From the definition of the pair association flux in terms of the Green’s function in eqs 3.17, it follows that J_{mnl,m′n′l′(}t)dt is the probability that an X_m − X_n pair irreversibly associates between t and t + dt to form the complex X_l given that initially the system contained an X_m′ − X_n′ pair formed by the dissociation of X_l′ (see Figure 3). In addition, $J_{m n l, m^{'} n^{'} l^{'}} (t) / \int_{0}^{\infty} J_{m n l, m^{'} n^{'} l^{'}} (t^{'}) d t^{'}$ is the distribution of times required for the pair X_m − X_n to irreversibly associate to form X_l subject to the same initial condition. Thus J_{mnl,m′n′l′}(t) is the probability density to irreversibly associate, or the association (binding) flux.
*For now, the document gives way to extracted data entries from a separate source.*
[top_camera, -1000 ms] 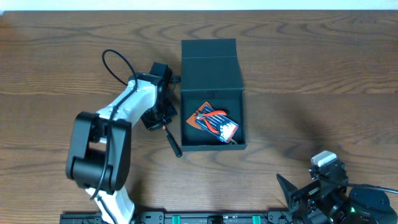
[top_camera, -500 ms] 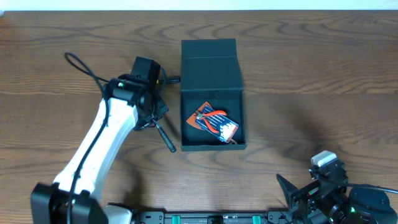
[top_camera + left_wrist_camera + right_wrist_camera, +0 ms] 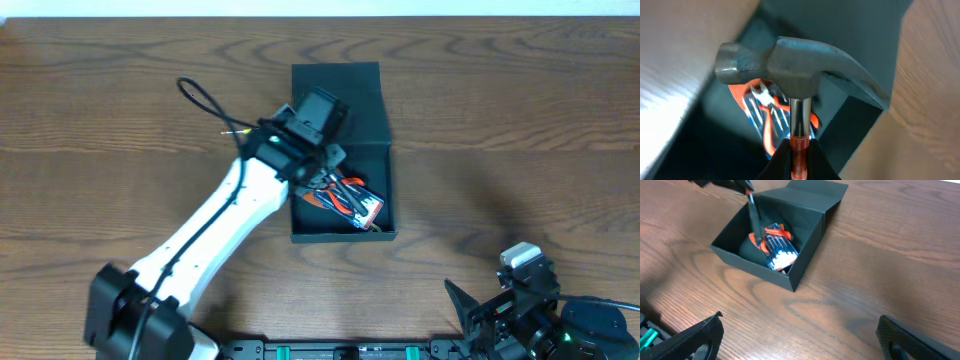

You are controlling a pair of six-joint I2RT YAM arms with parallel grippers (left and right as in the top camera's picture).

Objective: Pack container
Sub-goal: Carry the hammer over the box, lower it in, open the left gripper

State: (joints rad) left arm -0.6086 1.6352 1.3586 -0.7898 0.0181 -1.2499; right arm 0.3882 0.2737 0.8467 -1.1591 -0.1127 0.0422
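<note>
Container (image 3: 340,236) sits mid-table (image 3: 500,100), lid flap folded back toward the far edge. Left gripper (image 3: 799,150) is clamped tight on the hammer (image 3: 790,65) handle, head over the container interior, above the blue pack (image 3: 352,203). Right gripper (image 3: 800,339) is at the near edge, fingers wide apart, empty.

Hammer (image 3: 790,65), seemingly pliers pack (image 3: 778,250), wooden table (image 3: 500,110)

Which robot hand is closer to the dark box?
Left. The left gripper hangs over the container, holding a hammer; the right gripper sits apart by the table edge.
</note>
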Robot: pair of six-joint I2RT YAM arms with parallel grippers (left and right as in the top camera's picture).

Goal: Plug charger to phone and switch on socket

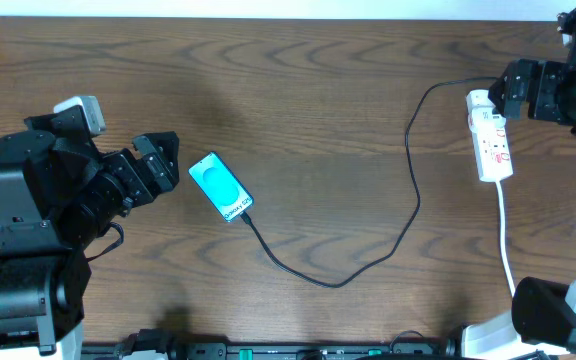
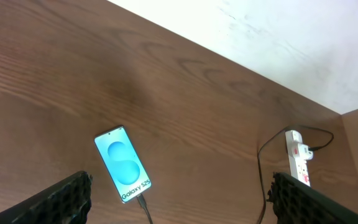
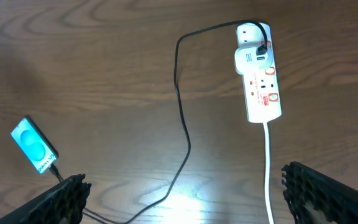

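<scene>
Brown wood worktop (image 1: 298,100) is carrying everything, with the things lying flat and spread out so each arm is getting its own side

Left hand (image 1: 171,162) is hovering just beside the phone, fingers spread wide and gripping nothing. It is likely hanging near in case the phone needs steadying

Right hand (image 1: 500,95) is hanging above the far end of the socket, also wide open and empty. It is probably lining up for the switch

Socket (image 1: 492,140) is lying lengthwise on the right side, well apart from the phone. Its white cord (image 1: 505,240) is trailing toward the near edge. Red markings are showing on its face, but I cannot tell whether a switch is on

Phone (image 1: 221,187) is lying face up and angled left of centre, turquoise screen glowing, bottom end pointing toward the cable

Charger (image 1: 408,210) is sagging in a loose loop from the socket's far end across to the phone, so nothing is pulling tight

Plug tip (image 1: 247,217) is sitting at the phone's bottom edge and looking seated, so the plugging part is seeming done and the switching is looking left to do
</scene>
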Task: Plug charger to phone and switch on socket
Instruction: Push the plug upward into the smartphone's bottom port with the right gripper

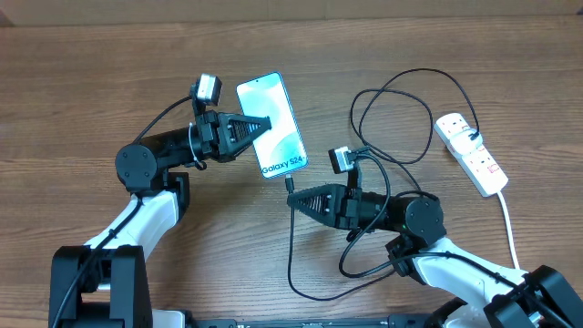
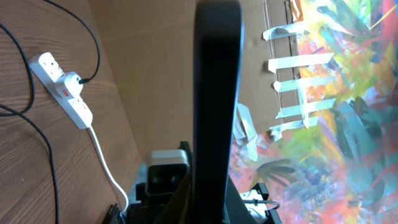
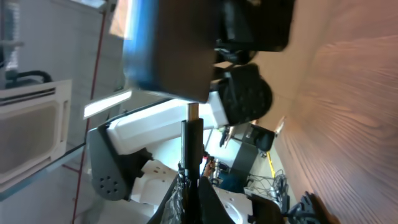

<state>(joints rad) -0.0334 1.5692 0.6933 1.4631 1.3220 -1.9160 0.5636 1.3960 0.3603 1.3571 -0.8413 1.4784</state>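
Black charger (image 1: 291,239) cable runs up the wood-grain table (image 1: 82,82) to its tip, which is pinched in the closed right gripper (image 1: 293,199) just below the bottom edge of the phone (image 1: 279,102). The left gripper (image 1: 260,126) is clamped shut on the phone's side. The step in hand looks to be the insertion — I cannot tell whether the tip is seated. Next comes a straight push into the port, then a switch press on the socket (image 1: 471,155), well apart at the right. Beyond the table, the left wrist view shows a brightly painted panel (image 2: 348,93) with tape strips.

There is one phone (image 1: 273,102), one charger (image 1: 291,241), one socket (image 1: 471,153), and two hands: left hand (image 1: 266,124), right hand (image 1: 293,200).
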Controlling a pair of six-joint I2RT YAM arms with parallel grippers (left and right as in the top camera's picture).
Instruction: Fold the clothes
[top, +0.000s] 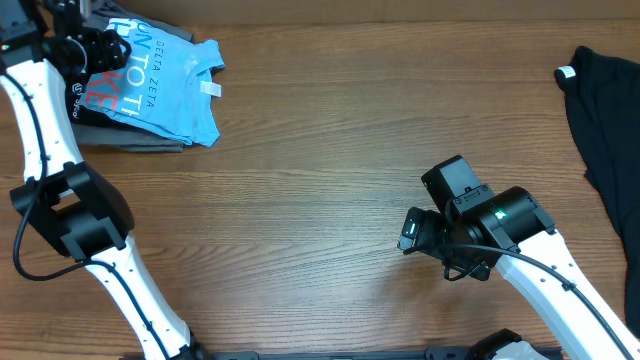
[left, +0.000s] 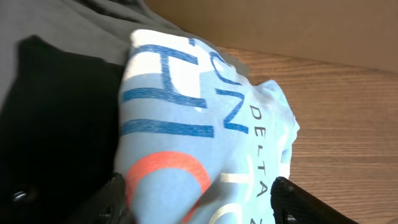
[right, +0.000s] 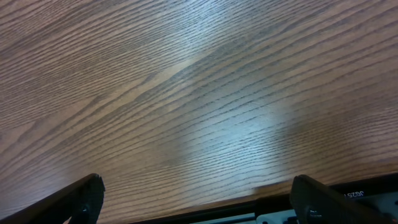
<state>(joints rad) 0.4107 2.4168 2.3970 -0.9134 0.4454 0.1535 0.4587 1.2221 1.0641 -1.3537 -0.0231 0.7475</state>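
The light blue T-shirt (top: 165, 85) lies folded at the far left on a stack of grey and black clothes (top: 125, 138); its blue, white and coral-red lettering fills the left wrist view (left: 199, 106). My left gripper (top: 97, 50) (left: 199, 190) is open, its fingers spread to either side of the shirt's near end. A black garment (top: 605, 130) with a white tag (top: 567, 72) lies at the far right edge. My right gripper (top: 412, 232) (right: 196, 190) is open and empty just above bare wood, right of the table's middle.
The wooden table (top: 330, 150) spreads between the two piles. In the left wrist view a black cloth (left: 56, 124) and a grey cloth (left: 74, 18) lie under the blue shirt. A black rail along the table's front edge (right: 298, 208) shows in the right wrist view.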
Figure 3: — Pair association flux J_{mnl,m′n′l′}(t), which couples bimolecular reactions X_m′+X_n′ *⇌ X*_l′ and X_m + X_n *⇌ X*_l. A pair of X_m′ (blue ball with yellow round reaction site) and X_n′ (red ball) is formed after dissociation of X_l′ at t = 0. This pair converts into into a pair of X_m (blue ball with gray square reaction site) and X_n (red cube) due to unimolecular transitions X_m′ → X_m and X_n′ → X_n. The X_m − X_n pair associates *irreversibly* to form X_l. The association flux J_{mnl,m′n′l′}(t) is the probability density that the X_m − X_n pair associates irreversibly at time t to form X_l.

Since $Q_{m n l, m^{'} n^{'} l^{'}} = \int_{0}^{\infty} J_{m n l, m^{'} n^{'} l^{'}} (t) d t$ , it follows that Q_{mnl,m′n′l′} is the probability that a pair X_m′ − X_n′ formed immediately after the dissociation of X_l′ will eventually irreversibly react through the X_m + X_n → X_l channel rather than reacting through any other channel or diffusing apart to infinity (i.e., “escape”). Thus the elements of the Q matrix are in fact committors or splitting/capture probabilities.

G. Association fluxes in the framework of the Wilemski-Fixman approximation

To determine the pair fluxes J’s, one must find G_mn,m′n′ by solving eq 3.14 subject to the appropriate initial conditions. This is in general a difficult problem because the “sink” term, R^irr(r) is position-dependent. However, using the Wilemski-Fixman (WF) closure approximation,⁵² it is possible to express the irreversible flux (i.e., the J’s) in terms of the sink-sink correlation functions calculated in the absence of reaction. Specifically, it can be shown that the Laplace transform of J(t), $J (t), \hat{J} (s) = \int_{0}^{\infty} exp (- s t) J (t) d t$ , is given by

\hat{J} (s) = {(I + {\hat{J}}^{0} (s))}^{- 1} {\hat{J}}^{0} (s)

(3.22)

where I is the unit matrix of size N_b and ${\hat{J}}^{0} (s)$ is the Laplace transform of a matrix J⁰(t) with the elements ${[J^{0} (t)]}_{α α^{'}} = J_{m n l, m^{'} n^{'} l^{'}}^{0} (t)$ given by

J_{m n l, m' n' l'}^{0} (t) = κ_{m n \to l} \int σ_{m n l} (r) G_{m n, m' n'}^{0} (r, t | r', 0) σ_{m' n' l'} (r') d r d r'

(3.23)

Here $G_{m n, m^{'} n^{'}}^{0}$ is the solution of

\frac{\partial}{\partial t} G^{0} (r, t) = \nabla^{2} (D G^{0} + G^{0} D) + K G^{0} + G^{0} K^{⊤}

(3.24)

where G⁰ is an N_b × N_b matrix with elements $G_{m n}^{0} (r, t)$ , subject to the same initial condition as G_mn(r, t), $G_{m n}^{0} (t = t^{'}) = (δ_{m m^{'}} δ_{n n^{'}} + δ_{m n^{'}} δ_{n m^{'}}) δ (r - r^{'}) (m^{'} \neq n^{'})$ , where δ(r − r′) is the Dirac delta-function and δ_mn is the Kronecker delta (δ_mn = 1 when m = n and zero otherwise). Thus J⁰(t) is defined just like J(t), but involves the Green’s function in the absence of irreversible association.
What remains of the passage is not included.